TASK DIRECTIONS
Give back every entry exactly; drop the pictures.

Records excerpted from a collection
Start of Block

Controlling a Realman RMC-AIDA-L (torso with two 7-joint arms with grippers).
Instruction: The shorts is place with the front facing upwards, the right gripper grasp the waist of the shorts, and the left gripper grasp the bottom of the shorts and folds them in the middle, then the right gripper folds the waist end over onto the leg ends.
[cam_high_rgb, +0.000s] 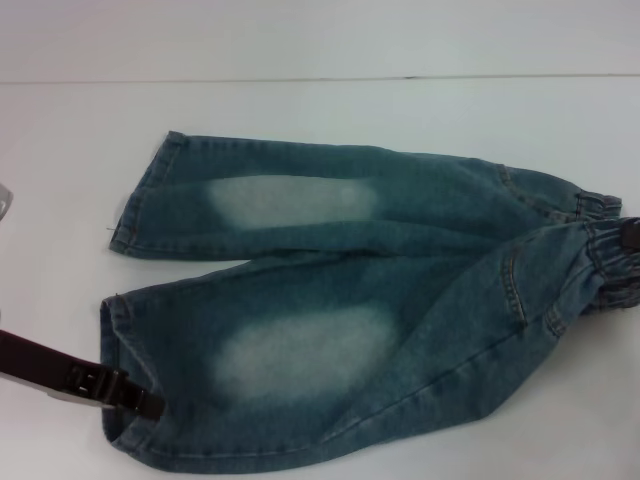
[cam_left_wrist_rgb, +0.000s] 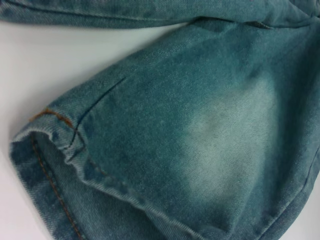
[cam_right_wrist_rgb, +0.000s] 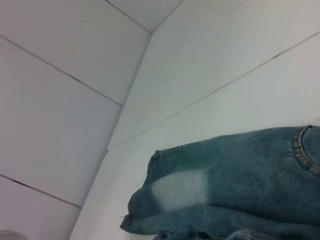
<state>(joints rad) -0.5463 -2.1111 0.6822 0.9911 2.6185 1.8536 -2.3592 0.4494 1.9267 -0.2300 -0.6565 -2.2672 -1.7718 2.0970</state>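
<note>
Denim shorts (cam_high_rgb: 360, 310), small, blue and faded in pale patches, lie spread on the white table (cam_high_rgb: 300, 110). At their near leg hem (cam_high_rgb: 115, 370) the black left gripper (cam_high_rgb: 135, 398) is clamped on the cloth. At the gathered waistband (cam_high_rgb: 600, 250) the black right gripper (cam_high_rgb: 630, 236) touches; its grip cannot be told.

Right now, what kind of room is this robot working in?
Probably a lab or test bench, not a home: the shorts lie alone on a plain white table, backed by bare white panelled walls, with the left gripper at a hem.

White tabletop (cam_high_rgb: 320, 110) against white seamed wall panels (cam_right_wrist_rgb: 55, 105).
</note>
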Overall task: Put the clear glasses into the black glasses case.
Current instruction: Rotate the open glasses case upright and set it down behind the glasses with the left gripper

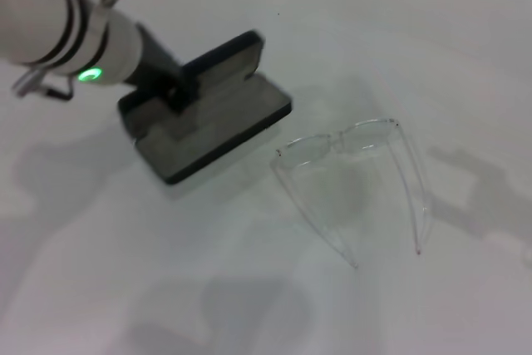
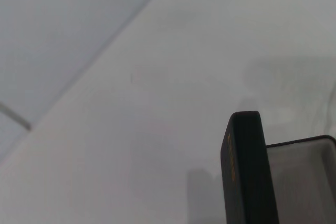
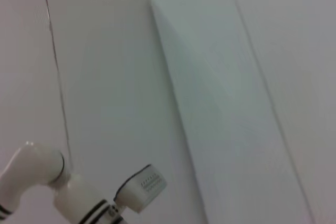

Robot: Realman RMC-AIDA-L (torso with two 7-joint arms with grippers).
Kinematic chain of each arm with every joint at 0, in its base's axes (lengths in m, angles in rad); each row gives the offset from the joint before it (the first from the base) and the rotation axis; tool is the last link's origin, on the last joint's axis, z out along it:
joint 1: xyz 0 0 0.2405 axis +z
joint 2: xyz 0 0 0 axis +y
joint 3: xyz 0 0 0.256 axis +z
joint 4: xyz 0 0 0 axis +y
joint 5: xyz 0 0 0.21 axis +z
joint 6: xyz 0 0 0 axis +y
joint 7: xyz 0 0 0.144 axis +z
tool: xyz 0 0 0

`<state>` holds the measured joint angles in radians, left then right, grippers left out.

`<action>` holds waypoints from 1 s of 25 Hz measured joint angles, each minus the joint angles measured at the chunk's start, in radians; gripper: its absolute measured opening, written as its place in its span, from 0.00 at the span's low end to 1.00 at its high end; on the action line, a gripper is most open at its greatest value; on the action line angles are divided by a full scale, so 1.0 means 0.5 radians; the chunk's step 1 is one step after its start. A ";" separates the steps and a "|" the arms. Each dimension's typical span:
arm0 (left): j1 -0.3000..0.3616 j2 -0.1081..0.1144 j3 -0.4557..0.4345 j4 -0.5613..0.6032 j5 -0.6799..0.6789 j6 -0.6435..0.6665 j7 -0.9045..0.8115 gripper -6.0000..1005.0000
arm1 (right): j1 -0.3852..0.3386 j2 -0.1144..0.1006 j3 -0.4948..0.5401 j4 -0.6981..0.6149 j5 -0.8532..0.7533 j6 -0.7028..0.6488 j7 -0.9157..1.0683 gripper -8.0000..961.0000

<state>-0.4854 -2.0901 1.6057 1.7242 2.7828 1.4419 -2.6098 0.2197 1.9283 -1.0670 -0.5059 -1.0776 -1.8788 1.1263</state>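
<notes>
A: 2 things lie on the white table (image 1: pixel 100 288): the black glasses case (image 1: pixel 214 126) and the clear glasses (image 1: pixel 353 176), apart from each other, the glasses on the case's right.

B: We see the case open, its lid (image 1: pixel 223 64) raised at the far side and the grey-lined tray facing up. Its long axis runs diagonally, from near left to far right.

A: We read the glasses as standing unfolded. Their front bar runs roughly left to right, rising slightly toward the far right, and both temple arms stretch toward us, so the lenses face away.

B: Our left arm (image 1: pixel 75 31) comes in from the upper left, slanting down to the case. Its left gripper (image 1: pixel 170 85) is at the tray's far-left end, just under the lid.

A: We cannot tell whether its fingers are spread or closed. The left wrist view shows only the lid's edge and a corner of grey lining.

B: Our right gripper is out of sight; its wrist camera looks at a wall and the left arm. Nothing lies between case and glasses.
</notes>
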 joint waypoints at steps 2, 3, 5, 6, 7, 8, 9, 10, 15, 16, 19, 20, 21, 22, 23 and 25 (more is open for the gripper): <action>-0.032 0.000 0.038 -0.007 0.000 -0.085 0.053 0.12 | -0.067 0.014 0.087 0.001 -0.001 -0.103 -0.065 0.75; -0.039 0.001 0.061 -0.012 0.000 -0.145 0.093 0.11 | -0.095 0.017 0.114 0.001 -0.001 -0.151 -0.097 0.75; -0.047 -0.001 0.135 -0.040 0.001 -0.289 0.209 0.11 | -0.147 0.021 0.147 0.005 -0.001 -0.247 -0.160 0.75; -0.053 -0.001 0.175 -0.067 0.001 -0.360 0.260 0.11 | -0.161 0.022 0.152 0.009 -0.001 -0.273 -0.173 0.75; -0.061 -0.002 0.215 -0.107 0.000 -0.430 0.302 0.11 | -0.176 0.024 0.159 0.021 -0.003 -0.304 -0.189 0.75; -0.080 -0.002 0.249 -0.156 0.000 -0.489 0.336 0.11 | -0.182 0.026 0.161 0.035 -0.005 -0.321 -0.200 0.75; -0.101 -0.002 0.279 -0.205 0.000 -0.546 0.371 0.11 | -0.185 0.026 0.161 0.060 -0.010 -0.332 -0.209 0.75; -0.122 -0.002 0.298 -0.249 0.000 -0.593 0.399 0.10 | -0.187 0.027 0.162 0.082 -0.015 -0.340 -0.217 0.75; -0.275 -0.004 0.409 -0.529 -0.020 -0.892 0.508 0.10 | -0.176 0.020 0.162 0.214 -0.053 -0.349 -0.269 0.75; -0.294 -0.004 0.426 -0.568 -0.020 -0.934 0.511 0.10 | -0.174 0.020 0.162 0.225 -0.056 -0.348 -0.275 0.75; -0.364 -0.007 0.484 -0.692 -0.023 -1.085 0.523 0.10 | -0.172 0.022 0.156 0.236 -0.059 -0.335 -0.281 0.75; -0.382 -0.008 0.503 -0.724 -0.026 -1.123 0.529 0.10 | -0.172 0.024 0.154 0.236 -0.060 -0.333 -0.282 0.75; -0.405 -0.010 0.531 -0.766 -0.027 -1.168 0.535 0.10 | -0.172 0.025 0.153 0.236 -0.061 -0.331 -0.283 0.75; -0.422 -0.012 0.552 -0.802 -0.029 -1.207 0.539 0.10 | -0.172 0.026 0.151 0.236 -0.061 -0.330 -0.285 0.75; -0.454 -0.014 0.587 -0.869 -0.030 -1.277 0.541 0.10 | -0.172 0.026 0.150 0.237 -0.061 -0.327 -0.287 0.75; -0.474 -0.015 0.605 -0.918 -0.030 -1.320 0.542 0.10 | -0.172 0.027 0.147 0.238 -0.061 -0.321 -0.290 0.75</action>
<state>-0.7226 -2.0978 1.9082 1.2654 2.7680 0.7818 -2.3391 0.1335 1.9418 -0.9934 -0.3870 -1.1080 -2.0393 0.9814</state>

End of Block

TASK ANSWER
Controlling a Realman RMC-AIDA-L (torso with two 7-joint arms with grippers).
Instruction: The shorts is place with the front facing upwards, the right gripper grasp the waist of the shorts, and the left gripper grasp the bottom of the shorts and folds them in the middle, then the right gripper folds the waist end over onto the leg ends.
[cam_high_rgb, +0.000s] 
[cam_left_wrist_rgb, +0.000s] 
[cam_right_wrist_rgb, +0.000s] 
<state>(joints rad) -0.5463 -2.1111 0.6822 0.9911 2.6185 1.8536 -2.3592 0.4494 1.9267 -0.2300 -0.6565 -2.2672 -1.7718 2.0970</state>
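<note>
Denim shorts (cam_high_rgb: 360, 310), small, blue and faded in pale patches, lie spread on the white table (cam_high_rgb: 300, 110). At their near leg hem (cam_high_rgb: 115, 370) the black left gripper (cam_high_rgb: 135, 398) is clamped on the cloth. At the gathered waistband (cam_high_rgb: 600, 250) the black right gripper (cam_high_rgb: 630, 236) touches; its grip cannot be told.

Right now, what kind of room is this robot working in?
Probably a lab or test bench, not a home: the shorts lie alone on a plain white table, backed by bare white panelled walls, with the left gripper at a hem.

White tabletop (cam_high_rgb: 320, 110) against white seamed wall panels (cam_right_wrist_rgb: 55, 105).
</note>
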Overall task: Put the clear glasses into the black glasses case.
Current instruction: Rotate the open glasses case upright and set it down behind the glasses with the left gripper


Robot: Realman RMC-AIDA-L (torso with two 7-joint arms with grippers).
Kinematic chain of each arm with every joint at 0, in its base's axes (lengths in m, angles in rad); each row gives the offset from the joint before it (the first from the base) and the rotation axis; tool is the last link's origin, on the last joint's axis, z out along it:
joint 1: xyz 0 0 0.2405 axis +z
joint 2: xyz 0 0 0 axis +y
joint 3: xyz 0 0 0.256 axis +z
joint 4: xyz 0 0 0 axis +y
joint 5: xyz 0 0 0.21 axis +z
joint 6: xyz 0 0 0 axis +y
joint 7: xyz 0 0 0.144 axis +z
tool: xyz 0 0 0

`<state>` holds the measured joint angles in radians, left then right, grippers left out.

`<action>` holds waypoints from 1 s of 25 Hz measured joint angles, each minus the joint angles measured at the chunk's start, in radians; gripper: its absolute measured opening, written as its place in its span, from 0.00 at the span's low end to 1.00 at its high end; on the action line, a gripper is most open at its greatest value; on the action line angles are divided by a full scale, so 1.0 means 0.5 radians; the chunk's step 1 is one step after its start. A ";" separates the steps and a "|" the arms. Each dimension's typical span:
arm0 (left): j1 -0.3000..0.3616 j2 -0.1081..0.1144 j3 -0.4557..0.4345 j4 -0.5613..0.6032 j5 -0.6799..0.6789 j6 -0.6435..0.6665 j7 -0.9045..0.8115 gripper -6.0000..1005.0000
arm1 (right): j1 -0.3852..0.3386 j2 -0.1144..0.1006 j3 -0.4948..0.5401 j4 -0.6981..0.6149 j5 -0.8532..0.7533 j6 -0.7028..0.6488 j7 -0.9157..1.0683 gripper -8.0000..961.0000

<state>-0.4854 -2.0901 1.6057 1.7242 2.7828 1.4419 -2.6098 0.2197 1.9283 -1.0670 -0.5059 -1.0776 -1.8788 1.1263</state>
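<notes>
A: 2 things lie on the white table (image 1: pixel 100 288): the black glasses case (image 1: pixel 214 126) and the clear glasses (image 1: pixel 353 176), apart from each other, the glasses on the case's right.

B: We see the case open, its lid (image 1: pixel 223 64) raised at the far side and the grey-lined tray facing up. Its long axis runs diagonally, from near left to far right.

A: We read the glasses as standing unfolded. Their front bar runs roughly left to right, rising slightly toward the far right, and both temple arms stretch toward us, so the lenses face away.

B: Our left arm (image 1: pixel 75 31) comes in from the upper left, slanting down to the case. Its left gripper (image 1: pixel 170 85) is at the tray's far-left end, just under the lid.

A: We cannot tell whether its fingers are spread or closed. The left wrist view shows only the lid's edge and a corner of grey lining.

B: Our right gripper is out of sight; its wrist camera looks at a wall and the left arm. Nothing lies between case and glasses.
</notes>
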 joint waypoints at steps 2, 3, 5, 6, 7, 8, 9, 10, 15, 16, 19, 20, 21, 22, 23 and 25 (more is open for the gripper): <action>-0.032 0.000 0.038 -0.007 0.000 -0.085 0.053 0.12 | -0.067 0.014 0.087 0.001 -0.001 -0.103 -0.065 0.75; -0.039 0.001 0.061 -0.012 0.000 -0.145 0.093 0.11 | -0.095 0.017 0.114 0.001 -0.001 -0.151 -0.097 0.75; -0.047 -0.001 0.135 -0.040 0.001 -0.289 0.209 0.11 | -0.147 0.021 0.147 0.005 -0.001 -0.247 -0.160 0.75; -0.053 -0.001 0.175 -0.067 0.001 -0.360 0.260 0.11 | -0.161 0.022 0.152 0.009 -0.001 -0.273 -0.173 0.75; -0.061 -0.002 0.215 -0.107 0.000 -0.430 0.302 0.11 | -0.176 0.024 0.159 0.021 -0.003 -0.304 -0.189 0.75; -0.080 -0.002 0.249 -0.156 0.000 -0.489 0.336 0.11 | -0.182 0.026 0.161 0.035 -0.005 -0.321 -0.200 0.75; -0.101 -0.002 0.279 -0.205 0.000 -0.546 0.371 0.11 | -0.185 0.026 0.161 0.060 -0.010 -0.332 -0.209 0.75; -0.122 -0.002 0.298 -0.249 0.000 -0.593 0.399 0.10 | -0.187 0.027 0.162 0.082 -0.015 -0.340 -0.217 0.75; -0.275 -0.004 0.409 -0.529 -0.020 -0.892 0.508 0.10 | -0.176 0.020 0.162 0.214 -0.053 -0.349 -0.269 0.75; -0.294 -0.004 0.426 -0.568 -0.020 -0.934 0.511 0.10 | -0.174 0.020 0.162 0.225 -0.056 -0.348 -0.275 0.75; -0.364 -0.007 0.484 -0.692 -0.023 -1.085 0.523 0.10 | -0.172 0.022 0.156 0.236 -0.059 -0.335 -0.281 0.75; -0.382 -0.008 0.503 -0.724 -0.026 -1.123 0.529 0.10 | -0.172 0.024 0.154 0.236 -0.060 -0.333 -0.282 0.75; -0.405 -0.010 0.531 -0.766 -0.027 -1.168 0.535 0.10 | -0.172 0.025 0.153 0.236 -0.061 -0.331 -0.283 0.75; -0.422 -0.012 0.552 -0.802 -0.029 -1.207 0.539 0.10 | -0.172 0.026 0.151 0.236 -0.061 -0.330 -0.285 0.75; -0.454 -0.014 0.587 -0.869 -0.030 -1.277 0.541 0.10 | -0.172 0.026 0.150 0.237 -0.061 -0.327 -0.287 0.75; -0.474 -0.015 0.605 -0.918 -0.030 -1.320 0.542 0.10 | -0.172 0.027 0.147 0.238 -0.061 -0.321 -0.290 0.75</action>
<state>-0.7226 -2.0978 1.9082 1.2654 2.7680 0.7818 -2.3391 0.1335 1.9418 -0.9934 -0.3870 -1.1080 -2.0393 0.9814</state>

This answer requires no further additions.